Work to be completed:
Please give again, word for word, the line that contains "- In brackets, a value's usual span" and every line after it to the end of the data, with no other lines.

Records supplied:

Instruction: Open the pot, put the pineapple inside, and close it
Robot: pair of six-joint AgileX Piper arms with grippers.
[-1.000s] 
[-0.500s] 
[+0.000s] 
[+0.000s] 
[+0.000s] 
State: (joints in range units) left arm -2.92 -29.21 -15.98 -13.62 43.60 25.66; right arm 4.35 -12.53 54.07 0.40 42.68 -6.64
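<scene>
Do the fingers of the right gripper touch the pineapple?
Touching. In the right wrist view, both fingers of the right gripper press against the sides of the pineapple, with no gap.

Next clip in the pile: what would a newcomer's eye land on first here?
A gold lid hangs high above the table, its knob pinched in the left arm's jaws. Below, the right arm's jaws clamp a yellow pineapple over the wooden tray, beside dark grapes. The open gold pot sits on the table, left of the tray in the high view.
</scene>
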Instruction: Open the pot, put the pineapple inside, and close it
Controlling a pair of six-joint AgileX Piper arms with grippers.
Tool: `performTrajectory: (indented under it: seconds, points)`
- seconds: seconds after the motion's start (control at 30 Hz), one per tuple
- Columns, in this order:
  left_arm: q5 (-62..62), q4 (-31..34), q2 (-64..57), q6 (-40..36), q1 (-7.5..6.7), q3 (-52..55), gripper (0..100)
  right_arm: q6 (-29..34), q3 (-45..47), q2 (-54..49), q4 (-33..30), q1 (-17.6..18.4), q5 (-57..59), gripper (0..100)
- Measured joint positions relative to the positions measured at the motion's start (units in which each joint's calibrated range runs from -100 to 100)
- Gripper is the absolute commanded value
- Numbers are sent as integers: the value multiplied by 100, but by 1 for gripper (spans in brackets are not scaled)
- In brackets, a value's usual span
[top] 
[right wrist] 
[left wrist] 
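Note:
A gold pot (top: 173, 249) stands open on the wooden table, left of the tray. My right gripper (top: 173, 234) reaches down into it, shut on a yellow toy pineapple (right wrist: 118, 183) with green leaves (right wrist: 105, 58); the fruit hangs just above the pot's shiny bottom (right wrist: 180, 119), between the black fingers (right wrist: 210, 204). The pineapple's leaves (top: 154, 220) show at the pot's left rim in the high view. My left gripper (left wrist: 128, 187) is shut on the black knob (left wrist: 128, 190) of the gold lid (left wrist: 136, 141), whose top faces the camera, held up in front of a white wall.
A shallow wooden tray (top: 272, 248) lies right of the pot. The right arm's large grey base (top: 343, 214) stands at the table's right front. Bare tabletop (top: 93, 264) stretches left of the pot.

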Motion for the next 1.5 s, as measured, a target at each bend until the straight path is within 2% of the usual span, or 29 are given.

Reply:
- In brackets, a value's usual span
[top] 
[right wrist] 
[left wrist] 
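Note:
A gold pot (top: 173, 249) stands open on the wooden table, left of the tray. My right gripper (top: 173, 234) reaches down into it, shut on a yellow toy pineapple (right wrist: 118, 183) with green leaves (right wrist: 105, 58); the fruit hangs just above the pot's shiny bottom (right wrist: 180, 119), between the black fingers (right wrist: 210, 204). The pineapple's leaves (top: 154, 220) show at the pot's left rim in the high view. My left gripper (left wrist: 128, 187) is shut on the black knob (left wrist: 128, 190) of the gold lid (left wrist: 136, 141), whose top faces the camera, held up in front of a white wall.
A shallow wooden tray (top: 272, 248) lies right of the pot. The right arm's large grey base (top: 343, 214) stands at the table's right front. Bare tabletop (top: 93, 264) stretches left of the pot.
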
Motion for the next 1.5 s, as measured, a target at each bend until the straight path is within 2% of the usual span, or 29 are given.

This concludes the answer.